▶ [What you should do]: Reproduce the listing in full. Keep every character unchanged.

▶ [The data]:
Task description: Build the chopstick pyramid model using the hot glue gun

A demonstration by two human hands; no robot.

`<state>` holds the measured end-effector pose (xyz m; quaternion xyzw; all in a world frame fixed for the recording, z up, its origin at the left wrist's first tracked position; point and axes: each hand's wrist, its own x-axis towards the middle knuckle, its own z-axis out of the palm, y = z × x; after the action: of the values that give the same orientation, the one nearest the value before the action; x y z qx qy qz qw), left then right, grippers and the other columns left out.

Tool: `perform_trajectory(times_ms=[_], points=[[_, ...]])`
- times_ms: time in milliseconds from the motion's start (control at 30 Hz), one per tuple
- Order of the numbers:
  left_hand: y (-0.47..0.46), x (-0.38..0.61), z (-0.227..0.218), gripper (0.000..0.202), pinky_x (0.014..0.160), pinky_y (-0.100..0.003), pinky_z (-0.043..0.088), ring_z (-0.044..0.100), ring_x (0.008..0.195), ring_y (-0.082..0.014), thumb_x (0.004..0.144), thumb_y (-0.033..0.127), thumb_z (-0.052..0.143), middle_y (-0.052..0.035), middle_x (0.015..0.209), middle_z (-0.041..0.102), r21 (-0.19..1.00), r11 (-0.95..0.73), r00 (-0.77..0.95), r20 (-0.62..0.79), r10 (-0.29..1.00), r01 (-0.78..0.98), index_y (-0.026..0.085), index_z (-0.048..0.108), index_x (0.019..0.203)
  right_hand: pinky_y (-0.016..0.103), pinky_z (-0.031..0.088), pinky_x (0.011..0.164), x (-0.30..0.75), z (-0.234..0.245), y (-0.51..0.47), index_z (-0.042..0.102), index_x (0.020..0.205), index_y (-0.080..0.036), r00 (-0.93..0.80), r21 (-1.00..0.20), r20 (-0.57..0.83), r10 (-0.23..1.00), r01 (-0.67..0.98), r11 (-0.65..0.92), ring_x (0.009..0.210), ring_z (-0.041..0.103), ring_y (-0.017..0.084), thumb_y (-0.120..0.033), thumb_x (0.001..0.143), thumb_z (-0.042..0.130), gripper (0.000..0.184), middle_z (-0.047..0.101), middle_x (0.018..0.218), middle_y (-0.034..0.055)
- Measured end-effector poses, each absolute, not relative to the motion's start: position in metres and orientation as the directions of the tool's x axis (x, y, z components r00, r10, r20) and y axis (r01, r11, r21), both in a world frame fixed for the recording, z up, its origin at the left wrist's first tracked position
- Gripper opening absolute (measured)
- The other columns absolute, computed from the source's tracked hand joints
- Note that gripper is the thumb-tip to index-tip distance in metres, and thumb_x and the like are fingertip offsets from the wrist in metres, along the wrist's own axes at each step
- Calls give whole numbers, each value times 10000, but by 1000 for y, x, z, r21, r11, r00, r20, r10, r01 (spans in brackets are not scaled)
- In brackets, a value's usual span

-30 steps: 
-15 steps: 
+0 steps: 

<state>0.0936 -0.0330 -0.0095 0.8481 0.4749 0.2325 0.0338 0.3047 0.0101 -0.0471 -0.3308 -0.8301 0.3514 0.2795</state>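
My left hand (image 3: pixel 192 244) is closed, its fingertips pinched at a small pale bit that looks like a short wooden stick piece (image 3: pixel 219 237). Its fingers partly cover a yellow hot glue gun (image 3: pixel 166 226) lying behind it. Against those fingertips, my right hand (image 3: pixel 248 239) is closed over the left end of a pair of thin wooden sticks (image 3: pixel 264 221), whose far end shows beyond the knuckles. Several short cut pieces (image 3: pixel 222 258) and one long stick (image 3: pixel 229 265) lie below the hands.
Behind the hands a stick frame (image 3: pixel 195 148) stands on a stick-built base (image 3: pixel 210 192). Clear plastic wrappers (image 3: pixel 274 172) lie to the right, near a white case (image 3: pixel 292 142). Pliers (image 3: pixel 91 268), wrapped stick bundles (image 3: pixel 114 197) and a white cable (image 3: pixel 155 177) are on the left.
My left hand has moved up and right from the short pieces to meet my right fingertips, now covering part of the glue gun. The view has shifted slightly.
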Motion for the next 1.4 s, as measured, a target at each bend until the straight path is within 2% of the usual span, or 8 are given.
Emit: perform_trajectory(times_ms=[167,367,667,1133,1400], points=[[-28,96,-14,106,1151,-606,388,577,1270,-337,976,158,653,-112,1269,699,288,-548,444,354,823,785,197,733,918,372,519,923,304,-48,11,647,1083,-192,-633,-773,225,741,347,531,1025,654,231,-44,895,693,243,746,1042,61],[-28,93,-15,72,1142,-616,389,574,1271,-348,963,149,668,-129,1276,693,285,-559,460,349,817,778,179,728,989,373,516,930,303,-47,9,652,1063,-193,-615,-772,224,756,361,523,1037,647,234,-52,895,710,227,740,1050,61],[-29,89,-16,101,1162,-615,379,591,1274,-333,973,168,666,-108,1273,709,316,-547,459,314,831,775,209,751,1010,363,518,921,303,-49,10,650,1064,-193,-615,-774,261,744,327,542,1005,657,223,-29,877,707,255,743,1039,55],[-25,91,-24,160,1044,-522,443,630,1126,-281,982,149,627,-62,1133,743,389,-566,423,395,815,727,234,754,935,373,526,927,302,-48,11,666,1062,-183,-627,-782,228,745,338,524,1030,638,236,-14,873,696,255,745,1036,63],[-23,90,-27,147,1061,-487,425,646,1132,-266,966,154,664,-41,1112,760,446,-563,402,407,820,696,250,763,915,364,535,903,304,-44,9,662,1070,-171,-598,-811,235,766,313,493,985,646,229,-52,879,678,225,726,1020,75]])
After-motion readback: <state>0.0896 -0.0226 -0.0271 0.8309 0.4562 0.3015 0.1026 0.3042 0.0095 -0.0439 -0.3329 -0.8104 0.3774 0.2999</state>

▶ [Your solution]:
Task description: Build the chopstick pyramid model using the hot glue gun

A demonstration by two human hands; no robot.

`<state>` holds the measured end-effector pose (xyz m; quaternion xyzw; all in a world frame fixed for the recording, z up, its origin at the left wrist's first tracked position; point and axes: each hand's wrist, its own x-axis towards the middle knuckle, its own z-axis out of the palm, y = z × x; after the action: of the values that give the same orientation, the one nearest the value before the action; x y z qx qy qz qw), left then right, grippers and the other columns left out.

Tool: `perform_trajectory(times_ms=[_], points=[[_, ...]])`
- times_ms: time in milliseconds from the motion's start (control at 30 Hz), one per tuple
- Order of the numbers:
  left_hand: y (-0.47..0.46), x (-0.38..0.61), z (-0.227..0.218), gripper (0.000..0.202), pinky_x (0.014..0.160), pinky_y (-0.100..0.003), pinky_z (-0.043..0.088), ring_z (-0.044..0.100), ring_x (0.008..0.195), ring_y (-0.082..0.014), thumb_x (0.004..0.144), thumb_y (-0.033..0.127), thumb_z (-0.052..0.143), middle_y (-0.052..0.035), middle_x (0.015..0.209), middle_z (-0.041..0.102), r21 (-0.19..1.00), r11 (-0.95..0.73), r00 (-0.77..0.95), r20 (-0.62..0.79), r10 (-0.29..1.00), r01 (-0.78..0.98), index_y (-0.026..0.085), index_z (-0.048..0.108), index_x (0.019..0.203)
  right_hand: pinky_y (-0.016..0.103), pinky_z (-0.031..0.088), pinky_x (0.011..0.164), x (-0.30..0.75), z (-0.234..0.245), y (-0.51..0.47), index_z (-0.042..0.102), index_x (0.020..0.205), index_y (-0.080..0.036), r00 (-0.93..0.80), r21 (-1.00..0.20), r20 (-0.57..0.83), r10 (-0.23..1.00), r01 (-0.67..0.98), r11 (-0.65..0.92), ring_x (0.009..0.210), ring_z (-0.041..0.103), ring_y (-0.017..0.084), thumb_y (-0.120..0.033), thumb_x (0.001..0.143), thumb_z (-0.042..0.130), gripper (0.000..0.184), middle_z (-0.047..0.101), middle_x (0.018..0.218), middle_y (-0.034..0.055)
- Measured end-effector poses, each absolute, not relative to the motion's start: position in metres and orientation as the directions of the tool's x axis (x, y, z components r00, r10, r20) and y axis (r01, r11, r21), both in a world frame fixed for the recording, z up, its origin at the left wrist's first tracked position
- Gripper opening absolute (measured)
- The other columns absolute, computed from the source's tracked hand joints
- Note that gripper is the thumb-tip to index-tip distance in metres, and thumb_x and the like are fingertip offsets from the wrist in metres, along the wrist's own axes at each step
- Calls give whole numbers, each value times 10000, but by 1000 for y, x, z, r21, r11, r00, r20, r10, r01 (spans in brackets are not scaled)
- In brackets, a value's usual span

-30 steps: 
-15 steps: 
+0 steps: 

<state>0.0936 -0.0330 -0.0095 0.8481 0.4749 0.2325 0.0338 0.3047 0.0101 -0.0471 -0.3308 -0.8301 0.3514 0.2795</state>
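My left hand (image 3: pixel 192 244) is closed, its fingertips pinched at a small pale bit that looks like a short wooden stick piece (image 3: pixel 219 237). Its fingers partly cover a yellow hot glue gun (image 3: pixel 166 226) lying behind it. Against those fingertips, my right hand (image 3: pixel 248 239) is closed over the left end of a pair of thin wooden sticks (image 3: pixel 264 221), whose far end shows beyond the knuckles. Several short cut pieces (image 3: pixel 222 258) and one long stick (image 3: pixel 229 265) lie below the hands.
Behind the hands a stick frame (image 3: pixel 195 148) stands on a stick-built base (image 3: pixel 210 192). Clear plastic wrappers (image 3: pixel 274 172) lie to the right, near a white case (image 3: pixel 292 142). Pliers (image 3: pixel 91 268), wrapped stick bundles (image 3: pixel 114 197) and a white cable (image 3: pixel 155 177) are on the left.
My left hand has moved up and right from the short pieces to meet my right fingertips, now covering part of the glue gun. The view has shifted slightly.
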Motion for the next 1.4 s, as measured, a target at each bend until the straight path is within 2% of the usual span, or 8 are given.
Emit: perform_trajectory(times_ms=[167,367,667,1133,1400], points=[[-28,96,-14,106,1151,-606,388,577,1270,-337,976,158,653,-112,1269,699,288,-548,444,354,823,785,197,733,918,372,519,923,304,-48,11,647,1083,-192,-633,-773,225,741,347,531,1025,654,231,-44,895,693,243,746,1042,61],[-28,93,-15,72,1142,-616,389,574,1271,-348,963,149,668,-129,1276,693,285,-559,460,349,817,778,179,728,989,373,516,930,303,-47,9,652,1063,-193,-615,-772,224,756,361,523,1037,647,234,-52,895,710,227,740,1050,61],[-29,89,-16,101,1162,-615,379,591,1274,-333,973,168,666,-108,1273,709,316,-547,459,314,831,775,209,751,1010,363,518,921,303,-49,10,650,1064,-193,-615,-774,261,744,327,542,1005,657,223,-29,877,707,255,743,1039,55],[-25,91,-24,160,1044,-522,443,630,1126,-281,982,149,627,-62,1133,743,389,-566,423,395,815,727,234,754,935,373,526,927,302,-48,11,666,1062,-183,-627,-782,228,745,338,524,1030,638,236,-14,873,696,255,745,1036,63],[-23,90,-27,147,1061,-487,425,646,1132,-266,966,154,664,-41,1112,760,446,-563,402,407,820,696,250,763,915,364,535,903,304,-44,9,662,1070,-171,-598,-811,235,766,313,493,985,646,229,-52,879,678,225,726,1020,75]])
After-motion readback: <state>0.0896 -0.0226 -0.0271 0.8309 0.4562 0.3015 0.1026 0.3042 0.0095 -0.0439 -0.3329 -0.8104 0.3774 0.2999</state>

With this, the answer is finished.